Lloyd was born on August 2, 1960. He graduated from Phillips Academy in 1978 and received a bachelor of arts degree from Harvard College in 1982. He earned a certificate of advanced study in mathematics and a master of philosophy degree from Cambridge University in 1983 and 1984, while on a Marshall Scholarship. Lloyd was awarded a doctorate by Rockefeller University in 1988 (advisor Heinz Pagels) after submitting a thesis on Black Holes, Demons, and the Loss of Coherence: How Complex Systems Get Information, and What They Do With It. After postdoctoral fellowships at the California Institute of Technology and Los Alamos National Laboratory, he joined MIT in 1994.
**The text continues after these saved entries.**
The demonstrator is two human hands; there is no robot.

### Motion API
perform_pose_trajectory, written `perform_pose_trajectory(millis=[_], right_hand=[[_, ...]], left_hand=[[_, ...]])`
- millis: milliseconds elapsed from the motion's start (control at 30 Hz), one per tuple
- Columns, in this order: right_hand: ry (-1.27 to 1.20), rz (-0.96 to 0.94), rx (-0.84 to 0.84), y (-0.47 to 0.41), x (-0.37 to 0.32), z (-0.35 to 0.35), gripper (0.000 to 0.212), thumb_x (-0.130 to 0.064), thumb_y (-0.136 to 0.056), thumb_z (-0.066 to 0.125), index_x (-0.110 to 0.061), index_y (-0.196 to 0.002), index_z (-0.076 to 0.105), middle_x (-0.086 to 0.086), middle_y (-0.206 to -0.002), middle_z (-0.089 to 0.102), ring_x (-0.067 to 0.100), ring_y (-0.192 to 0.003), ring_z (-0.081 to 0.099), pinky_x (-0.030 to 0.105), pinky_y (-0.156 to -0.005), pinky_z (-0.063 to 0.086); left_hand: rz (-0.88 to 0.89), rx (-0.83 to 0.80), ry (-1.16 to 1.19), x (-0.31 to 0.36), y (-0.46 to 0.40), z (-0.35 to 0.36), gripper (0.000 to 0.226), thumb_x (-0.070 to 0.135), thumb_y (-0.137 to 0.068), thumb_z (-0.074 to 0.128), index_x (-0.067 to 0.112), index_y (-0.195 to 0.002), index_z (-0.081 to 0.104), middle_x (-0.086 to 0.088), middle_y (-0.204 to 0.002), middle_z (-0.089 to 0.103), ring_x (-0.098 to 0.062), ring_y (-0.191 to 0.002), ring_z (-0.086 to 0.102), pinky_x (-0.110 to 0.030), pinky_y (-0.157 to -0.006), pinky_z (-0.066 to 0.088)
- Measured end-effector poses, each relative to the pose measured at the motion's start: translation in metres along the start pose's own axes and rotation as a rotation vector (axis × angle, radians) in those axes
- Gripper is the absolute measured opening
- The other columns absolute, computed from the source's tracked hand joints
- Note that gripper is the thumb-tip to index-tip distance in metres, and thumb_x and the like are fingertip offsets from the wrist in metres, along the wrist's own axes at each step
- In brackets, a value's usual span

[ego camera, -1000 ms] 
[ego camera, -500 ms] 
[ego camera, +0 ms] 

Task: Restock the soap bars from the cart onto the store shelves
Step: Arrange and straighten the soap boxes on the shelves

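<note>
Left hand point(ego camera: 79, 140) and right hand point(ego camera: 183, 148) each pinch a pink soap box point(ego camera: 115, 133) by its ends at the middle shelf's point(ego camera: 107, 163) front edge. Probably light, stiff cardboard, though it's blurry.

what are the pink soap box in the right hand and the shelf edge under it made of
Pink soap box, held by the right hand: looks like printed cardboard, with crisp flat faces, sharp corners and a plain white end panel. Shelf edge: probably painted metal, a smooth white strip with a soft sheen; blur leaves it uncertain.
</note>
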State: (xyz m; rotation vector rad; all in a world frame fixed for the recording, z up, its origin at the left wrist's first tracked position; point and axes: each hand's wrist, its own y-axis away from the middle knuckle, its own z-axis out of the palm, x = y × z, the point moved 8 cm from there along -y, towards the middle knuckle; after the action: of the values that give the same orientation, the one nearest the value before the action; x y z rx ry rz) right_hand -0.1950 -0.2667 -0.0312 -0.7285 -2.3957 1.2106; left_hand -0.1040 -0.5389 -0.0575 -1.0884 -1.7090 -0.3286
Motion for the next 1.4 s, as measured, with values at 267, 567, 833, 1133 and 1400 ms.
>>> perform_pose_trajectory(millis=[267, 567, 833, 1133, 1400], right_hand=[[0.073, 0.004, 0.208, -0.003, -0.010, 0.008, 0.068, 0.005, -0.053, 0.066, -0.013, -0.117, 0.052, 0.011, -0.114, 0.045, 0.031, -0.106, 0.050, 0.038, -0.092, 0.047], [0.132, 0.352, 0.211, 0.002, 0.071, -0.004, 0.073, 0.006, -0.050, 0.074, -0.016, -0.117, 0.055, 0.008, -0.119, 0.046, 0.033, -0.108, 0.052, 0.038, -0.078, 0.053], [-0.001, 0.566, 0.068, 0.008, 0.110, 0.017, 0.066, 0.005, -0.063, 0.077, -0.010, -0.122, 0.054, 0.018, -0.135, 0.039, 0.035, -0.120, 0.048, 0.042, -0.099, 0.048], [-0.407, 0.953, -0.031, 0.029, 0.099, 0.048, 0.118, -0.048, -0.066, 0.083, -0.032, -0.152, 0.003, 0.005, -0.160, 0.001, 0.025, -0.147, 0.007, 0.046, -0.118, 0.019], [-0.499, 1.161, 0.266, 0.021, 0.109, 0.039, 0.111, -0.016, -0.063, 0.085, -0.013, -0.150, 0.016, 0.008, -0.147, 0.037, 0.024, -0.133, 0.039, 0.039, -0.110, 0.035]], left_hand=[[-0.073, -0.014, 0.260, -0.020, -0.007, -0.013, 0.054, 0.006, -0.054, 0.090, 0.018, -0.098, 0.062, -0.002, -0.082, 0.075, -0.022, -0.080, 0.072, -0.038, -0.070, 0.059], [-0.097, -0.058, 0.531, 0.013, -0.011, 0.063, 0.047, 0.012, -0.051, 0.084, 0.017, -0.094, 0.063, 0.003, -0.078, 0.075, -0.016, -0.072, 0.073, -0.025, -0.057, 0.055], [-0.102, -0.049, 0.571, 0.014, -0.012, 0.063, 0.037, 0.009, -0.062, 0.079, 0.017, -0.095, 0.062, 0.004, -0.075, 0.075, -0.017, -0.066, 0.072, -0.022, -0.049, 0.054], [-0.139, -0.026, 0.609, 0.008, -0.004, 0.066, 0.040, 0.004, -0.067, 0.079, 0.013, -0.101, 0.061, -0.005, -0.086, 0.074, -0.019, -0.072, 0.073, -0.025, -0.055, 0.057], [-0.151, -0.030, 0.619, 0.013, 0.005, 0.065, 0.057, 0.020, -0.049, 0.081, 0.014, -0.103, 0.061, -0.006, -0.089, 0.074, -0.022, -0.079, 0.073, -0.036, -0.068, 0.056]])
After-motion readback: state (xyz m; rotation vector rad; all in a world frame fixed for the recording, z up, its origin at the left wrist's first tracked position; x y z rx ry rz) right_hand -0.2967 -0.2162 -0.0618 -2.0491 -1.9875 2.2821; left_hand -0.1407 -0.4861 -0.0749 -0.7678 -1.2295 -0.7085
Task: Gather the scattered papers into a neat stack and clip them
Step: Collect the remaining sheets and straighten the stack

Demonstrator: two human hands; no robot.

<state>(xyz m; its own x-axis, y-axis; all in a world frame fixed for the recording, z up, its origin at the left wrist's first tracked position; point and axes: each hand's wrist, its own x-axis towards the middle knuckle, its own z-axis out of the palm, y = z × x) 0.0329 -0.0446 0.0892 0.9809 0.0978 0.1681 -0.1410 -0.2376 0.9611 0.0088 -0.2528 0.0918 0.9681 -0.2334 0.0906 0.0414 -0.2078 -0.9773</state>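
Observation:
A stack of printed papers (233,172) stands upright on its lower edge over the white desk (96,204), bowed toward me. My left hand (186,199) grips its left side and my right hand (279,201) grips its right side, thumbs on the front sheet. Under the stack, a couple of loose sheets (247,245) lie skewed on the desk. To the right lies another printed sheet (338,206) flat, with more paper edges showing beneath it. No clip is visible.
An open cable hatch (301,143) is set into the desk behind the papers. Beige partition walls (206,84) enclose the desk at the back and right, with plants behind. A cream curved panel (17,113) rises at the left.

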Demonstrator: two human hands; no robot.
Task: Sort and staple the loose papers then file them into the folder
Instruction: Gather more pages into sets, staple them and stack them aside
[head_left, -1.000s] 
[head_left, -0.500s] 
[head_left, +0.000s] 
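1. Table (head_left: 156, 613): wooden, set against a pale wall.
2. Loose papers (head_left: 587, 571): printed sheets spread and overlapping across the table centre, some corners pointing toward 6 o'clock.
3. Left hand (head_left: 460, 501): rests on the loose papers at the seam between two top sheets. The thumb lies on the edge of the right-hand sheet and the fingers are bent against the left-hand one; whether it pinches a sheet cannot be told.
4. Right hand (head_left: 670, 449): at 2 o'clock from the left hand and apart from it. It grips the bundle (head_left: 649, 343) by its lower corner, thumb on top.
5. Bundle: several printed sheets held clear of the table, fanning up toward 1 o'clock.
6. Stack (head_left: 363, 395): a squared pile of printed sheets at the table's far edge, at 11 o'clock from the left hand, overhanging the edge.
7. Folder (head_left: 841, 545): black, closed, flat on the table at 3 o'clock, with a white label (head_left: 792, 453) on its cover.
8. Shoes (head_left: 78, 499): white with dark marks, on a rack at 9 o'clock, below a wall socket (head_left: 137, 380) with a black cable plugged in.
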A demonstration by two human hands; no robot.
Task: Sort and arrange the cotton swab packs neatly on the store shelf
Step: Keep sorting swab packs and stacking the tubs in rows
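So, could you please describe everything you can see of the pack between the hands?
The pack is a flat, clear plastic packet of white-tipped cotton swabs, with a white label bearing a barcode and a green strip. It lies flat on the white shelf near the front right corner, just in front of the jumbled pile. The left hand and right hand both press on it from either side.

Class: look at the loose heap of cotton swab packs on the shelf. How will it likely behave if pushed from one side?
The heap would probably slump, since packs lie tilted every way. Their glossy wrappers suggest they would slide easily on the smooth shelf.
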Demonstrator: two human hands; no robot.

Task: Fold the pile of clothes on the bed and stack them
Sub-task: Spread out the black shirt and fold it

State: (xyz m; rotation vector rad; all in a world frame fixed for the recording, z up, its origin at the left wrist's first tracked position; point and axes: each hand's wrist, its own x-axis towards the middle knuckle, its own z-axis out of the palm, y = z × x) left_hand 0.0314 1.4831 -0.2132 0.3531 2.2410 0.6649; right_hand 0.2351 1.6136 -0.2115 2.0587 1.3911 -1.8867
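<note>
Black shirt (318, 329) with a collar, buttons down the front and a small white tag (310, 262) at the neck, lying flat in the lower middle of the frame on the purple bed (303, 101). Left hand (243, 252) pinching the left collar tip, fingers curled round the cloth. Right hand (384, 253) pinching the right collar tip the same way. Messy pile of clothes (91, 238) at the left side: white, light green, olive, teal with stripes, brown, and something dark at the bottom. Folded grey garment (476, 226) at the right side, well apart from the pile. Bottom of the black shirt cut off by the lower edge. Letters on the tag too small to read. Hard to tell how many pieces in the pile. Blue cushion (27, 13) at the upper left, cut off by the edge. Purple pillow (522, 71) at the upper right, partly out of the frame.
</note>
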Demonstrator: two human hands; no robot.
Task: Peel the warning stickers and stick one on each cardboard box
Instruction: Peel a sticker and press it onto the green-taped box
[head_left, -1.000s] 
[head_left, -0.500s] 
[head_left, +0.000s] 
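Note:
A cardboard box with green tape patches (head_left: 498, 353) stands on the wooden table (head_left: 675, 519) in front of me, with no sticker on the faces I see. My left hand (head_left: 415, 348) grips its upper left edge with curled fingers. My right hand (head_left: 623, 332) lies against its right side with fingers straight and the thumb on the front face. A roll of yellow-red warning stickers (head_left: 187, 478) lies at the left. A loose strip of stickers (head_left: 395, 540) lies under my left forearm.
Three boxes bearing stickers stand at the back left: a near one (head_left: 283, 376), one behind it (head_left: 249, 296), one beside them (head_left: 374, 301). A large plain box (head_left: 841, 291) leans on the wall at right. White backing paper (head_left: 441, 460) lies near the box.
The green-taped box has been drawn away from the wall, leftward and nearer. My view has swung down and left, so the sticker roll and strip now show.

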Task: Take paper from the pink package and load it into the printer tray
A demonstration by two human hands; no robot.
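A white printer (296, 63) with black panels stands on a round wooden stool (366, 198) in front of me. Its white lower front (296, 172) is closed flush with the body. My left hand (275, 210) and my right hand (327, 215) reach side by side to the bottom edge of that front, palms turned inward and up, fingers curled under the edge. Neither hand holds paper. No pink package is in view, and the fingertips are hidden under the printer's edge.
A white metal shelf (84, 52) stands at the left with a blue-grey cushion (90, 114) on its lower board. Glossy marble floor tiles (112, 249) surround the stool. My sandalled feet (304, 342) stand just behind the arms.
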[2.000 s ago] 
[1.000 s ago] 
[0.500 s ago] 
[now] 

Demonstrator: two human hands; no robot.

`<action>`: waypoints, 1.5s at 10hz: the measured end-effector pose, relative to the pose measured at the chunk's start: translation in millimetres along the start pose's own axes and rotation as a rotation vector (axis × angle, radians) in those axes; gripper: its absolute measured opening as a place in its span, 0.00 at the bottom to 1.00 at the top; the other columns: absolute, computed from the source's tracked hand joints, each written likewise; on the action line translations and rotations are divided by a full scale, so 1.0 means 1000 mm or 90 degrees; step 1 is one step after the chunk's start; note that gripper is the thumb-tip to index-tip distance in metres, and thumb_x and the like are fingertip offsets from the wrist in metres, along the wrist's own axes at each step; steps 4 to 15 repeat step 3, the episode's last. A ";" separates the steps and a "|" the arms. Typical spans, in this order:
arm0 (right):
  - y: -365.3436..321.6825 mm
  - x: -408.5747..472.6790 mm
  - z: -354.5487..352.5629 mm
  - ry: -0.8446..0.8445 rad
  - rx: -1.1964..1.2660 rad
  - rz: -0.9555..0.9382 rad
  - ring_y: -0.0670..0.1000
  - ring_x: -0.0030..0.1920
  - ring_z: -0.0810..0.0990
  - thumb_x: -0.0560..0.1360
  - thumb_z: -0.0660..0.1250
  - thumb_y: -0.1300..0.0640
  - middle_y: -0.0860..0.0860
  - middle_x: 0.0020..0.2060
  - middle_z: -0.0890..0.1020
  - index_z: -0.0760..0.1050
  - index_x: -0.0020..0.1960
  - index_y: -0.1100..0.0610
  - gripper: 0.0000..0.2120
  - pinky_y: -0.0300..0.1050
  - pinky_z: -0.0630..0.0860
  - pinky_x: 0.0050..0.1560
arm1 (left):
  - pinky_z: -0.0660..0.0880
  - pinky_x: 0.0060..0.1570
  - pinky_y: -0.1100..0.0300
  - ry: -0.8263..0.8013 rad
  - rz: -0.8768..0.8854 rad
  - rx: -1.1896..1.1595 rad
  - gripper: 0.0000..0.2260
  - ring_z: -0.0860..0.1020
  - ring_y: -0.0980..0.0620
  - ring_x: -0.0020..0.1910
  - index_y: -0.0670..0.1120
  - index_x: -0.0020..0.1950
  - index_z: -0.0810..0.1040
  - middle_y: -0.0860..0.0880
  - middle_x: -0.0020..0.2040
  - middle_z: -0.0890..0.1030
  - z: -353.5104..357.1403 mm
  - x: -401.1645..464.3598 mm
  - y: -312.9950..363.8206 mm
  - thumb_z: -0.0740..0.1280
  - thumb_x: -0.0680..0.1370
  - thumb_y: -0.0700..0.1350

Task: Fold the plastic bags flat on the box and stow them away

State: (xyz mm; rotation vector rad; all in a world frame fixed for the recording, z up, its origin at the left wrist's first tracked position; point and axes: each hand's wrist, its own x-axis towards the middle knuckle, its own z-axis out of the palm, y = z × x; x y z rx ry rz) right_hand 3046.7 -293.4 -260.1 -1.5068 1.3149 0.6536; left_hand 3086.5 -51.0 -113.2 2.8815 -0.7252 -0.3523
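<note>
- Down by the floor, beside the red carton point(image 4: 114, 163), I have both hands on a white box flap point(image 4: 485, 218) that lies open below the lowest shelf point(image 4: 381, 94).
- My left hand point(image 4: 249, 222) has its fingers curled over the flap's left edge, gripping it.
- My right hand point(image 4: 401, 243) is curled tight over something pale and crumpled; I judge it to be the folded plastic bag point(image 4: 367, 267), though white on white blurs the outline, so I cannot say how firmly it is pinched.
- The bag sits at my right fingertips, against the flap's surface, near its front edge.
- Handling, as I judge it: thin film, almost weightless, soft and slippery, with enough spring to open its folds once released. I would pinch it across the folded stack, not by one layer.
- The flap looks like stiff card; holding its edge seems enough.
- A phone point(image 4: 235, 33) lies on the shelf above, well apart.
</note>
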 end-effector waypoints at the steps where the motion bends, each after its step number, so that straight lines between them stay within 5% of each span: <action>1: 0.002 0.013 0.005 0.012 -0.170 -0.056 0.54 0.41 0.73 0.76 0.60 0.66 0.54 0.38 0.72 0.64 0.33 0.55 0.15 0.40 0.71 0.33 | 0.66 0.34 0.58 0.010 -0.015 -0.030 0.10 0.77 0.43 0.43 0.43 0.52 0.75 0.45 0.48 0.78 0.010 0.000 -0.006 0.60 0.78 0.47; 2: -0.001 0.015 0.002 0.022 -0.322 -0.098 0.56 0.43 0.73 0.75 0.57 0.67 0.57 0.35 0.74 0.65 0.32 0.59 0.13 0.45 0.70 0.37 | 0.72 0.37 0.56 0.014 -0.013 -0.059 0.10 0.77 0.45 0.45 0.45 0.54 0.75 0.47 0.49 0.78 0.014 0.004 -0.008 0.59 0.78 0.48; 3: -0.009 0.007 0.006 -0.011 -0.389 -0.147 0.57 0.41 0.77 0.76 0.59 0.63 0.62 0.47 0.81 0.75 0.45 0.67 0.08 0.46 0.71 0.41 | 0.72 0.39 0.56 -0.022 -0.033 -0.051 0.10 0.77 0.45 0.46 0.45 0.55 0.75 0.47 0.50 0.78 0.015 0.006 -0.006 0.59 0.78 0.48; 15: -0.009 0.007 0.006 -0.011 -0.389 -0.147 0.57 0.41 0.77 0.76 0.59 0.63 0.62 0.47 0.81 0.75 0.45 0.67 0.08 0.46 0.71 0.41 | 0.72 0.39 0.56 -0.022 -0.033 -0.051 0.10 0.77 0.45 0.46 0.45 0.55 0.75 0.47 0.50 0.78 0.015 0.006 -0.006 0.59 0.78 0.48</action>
His research area is the interplay of information with complex systems, especially quantum systems. He has made contributions to the field of quantum computation and proposed a design for a quantum computer.

In his book, Programming the Universe, Lloyd contends that the universe itself is one big quantum computer producing what we see around us, and ourselves, as it runs a cosmic program. According to Lloyd, once we understand the laws of physics completely, we will be able to use small-scale quantum computing to understand the universe completely as well.

Lloyd states that we could have the whole universe simulated in a computer in 600 years provided that computational power increases according to Moore's Law. However, Lloyd shows that there are limits to rapid exponential growth in a finite universe, and that it is very unlikely that Moore's Law will be maintained indefinitely.

Lloyd is principal investigator at the MIT Research Laboratory of Electronics, and directs the Center for Extreme Quantum Information Theory (xQIT) at MIT.